1. Introduction

This document shows you some Kafka labs which I made in my own environment (using macOS or Linux in in my home network) by following (and sometimes adapting) tutorials that I read on the Internet. I let the references available inside the labs in order to give you a chance to explore more.

When I develop my Labs, I usually add some functions written in Bash to make them more fluent in its execution through a command line (inside a tmux session) on my environment(s). By doing this I can repeat my steps in a more practical, quick, and effective way.

1.1. My environment

1.1.1. macOS

In these labs, I am using the macOS Operating System (OS) with the following softwares (and versions):

$ sw_vers
ProductName:	macOS
ProductVersion:	11.2.1
BuildVersion:	20D74

Bash installed:

$ echo $BASH_VERSION
5.1.4(1)-release

Git installed:

$ git --version
git version 2.30.1

GNU versions of sed and grep (installed using Homebrew):

$ gsed --version | head -1
gsed (GNU sed) 4.8
On my environment sed is just a Bash function that calls gsed.
$ ggrep --version | head -1
ggrep (GNU grep) 3.6
In the same way, grep in my environment is just a Bash function that calls ggrep.

1.1.2. Linux

TODO

1.1.3. Notes

  1. Read this if you want know more details about my home network.

  2. I don’t use the Microsoft Windows operating systems.

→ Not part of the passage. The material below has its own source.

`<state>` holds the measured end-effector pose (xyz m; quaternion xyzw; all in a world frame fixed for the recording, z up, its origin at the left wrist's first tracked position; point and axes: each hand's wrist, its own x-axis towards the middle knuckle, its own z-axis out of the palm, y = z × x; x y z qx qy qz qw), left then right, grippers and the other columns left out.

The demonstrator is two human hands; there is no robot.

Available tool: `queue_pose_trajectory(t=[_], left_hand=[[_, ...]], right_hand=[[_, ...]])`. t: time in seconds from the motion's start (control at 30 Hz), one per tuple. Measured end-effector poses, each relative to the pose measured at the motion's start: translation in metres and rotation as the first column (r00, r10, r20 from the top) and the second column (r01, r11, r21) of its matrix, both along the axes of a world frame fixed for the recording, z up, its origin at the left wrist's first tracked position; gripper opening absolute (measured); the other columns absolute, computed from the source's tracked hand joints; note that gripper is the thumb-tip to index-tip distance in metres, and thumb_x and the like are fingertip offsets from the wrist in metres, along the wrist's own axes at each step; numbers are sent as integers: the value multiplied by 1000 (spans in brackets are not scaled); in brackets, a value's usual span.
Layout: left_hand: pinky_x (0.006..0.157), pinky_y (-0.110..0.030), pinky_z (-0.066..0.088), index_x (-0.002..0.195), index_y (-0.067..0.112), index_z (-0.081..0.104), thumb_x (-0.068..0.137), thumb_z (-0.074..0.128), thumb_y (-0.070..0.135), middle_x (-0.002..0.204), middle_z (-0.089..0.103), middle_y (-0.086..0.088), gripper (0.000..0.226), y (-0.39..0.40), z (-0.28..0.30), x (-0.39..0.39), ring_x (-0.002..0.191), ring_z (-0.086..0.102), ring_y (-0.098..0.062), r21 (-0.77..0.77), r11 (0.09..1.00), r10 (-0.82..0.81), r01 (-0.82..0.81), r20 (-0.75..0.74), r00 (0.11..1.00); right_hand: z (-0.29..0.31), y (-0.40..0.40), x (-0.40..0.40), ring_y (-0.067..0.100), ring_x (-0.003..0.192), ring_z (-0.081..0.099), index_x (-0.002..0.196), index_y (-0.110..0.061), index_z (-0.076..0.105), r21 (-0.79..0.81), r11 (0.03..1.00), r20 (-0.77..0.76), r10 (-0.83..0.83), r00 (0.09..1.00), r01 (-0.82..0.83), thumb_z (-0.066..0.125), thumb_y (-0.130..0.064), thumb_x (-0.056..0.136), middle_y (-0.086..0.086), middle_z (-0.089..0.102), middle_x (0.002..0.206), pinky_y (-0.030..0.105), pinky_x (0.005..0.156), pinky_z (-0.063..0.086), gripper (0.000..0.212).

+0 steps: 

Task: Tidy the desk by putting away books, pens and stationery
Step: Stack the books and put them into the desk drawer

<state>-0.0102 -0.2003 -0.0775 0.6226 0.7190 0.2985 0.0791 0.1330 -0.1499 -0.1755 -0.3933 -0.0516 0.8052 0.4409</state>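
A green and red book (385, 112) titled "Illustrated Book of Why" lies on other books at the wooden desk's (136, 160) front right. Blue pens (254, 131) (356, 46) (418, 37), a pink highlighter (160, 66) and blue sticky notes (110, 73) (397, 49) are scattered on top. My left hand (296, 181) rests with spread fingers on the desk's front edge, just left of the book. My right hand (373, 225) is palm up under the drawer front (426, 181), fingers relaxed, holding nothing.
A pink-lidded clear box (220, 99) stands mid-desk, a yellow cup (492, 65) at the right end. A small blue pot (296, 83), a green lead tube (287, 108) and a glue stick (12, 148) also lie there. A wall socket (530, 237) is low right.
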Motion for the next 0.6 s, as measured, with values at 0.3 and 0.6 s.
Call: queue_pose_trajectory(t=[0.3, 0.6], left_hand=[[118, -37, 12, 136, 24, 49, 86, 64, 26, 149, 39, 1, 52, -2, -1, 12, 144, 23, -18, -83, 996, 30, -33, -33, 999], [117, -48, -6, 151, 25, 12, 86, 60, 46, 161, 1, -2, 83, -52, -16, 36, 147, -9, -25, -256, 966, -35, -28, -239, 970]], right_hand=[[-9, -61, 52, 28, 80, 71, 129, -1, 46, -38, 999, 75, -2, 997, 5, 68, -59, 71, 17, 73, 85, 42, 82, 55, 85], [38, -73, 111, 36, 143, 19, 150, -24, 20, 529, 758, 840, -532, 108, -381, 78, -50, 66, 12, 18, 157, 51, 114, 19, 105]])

I can’t help you if you are using them to reproduce my Labs.

  3. Some of these labs have specific prerequisites.

2. Labs download and installation

$ git clone https://github.com/paulojeronimo/kafka-labs
$ cd `basename $_` && source functions.sh

Maybe you have to install some specific software when running the last command (source functions.sh). Especially if you are running it on a macOS environment, so please pay attention to its output.

3. Lab1: Quickstart (using a JVM)

3.1. Main goals

Understand in practice …​

  1. The main components of a Kafka infrastructure.

  2. How to start/stop a simple Kafka infrastructure.

  3. How to create a topic.

  4. How to do a cleanup (useful in development environments, ie).

  5. How to quickly start an environment to test Kafka (using tmux).

3.2. Prerequisites

  1. An Java Virtual Machine (JVM) 1.8 installed:

    $ java -version
    openjdk version "1.8.0_282"
    OpenJDK Runtime Environment (AdoptOpenJDK)(build 1.8.0_282-b08)
    OpenJDK 64-Bit Server VM (AdoptOpenJDK)(build 25.282-b08, mixed mode)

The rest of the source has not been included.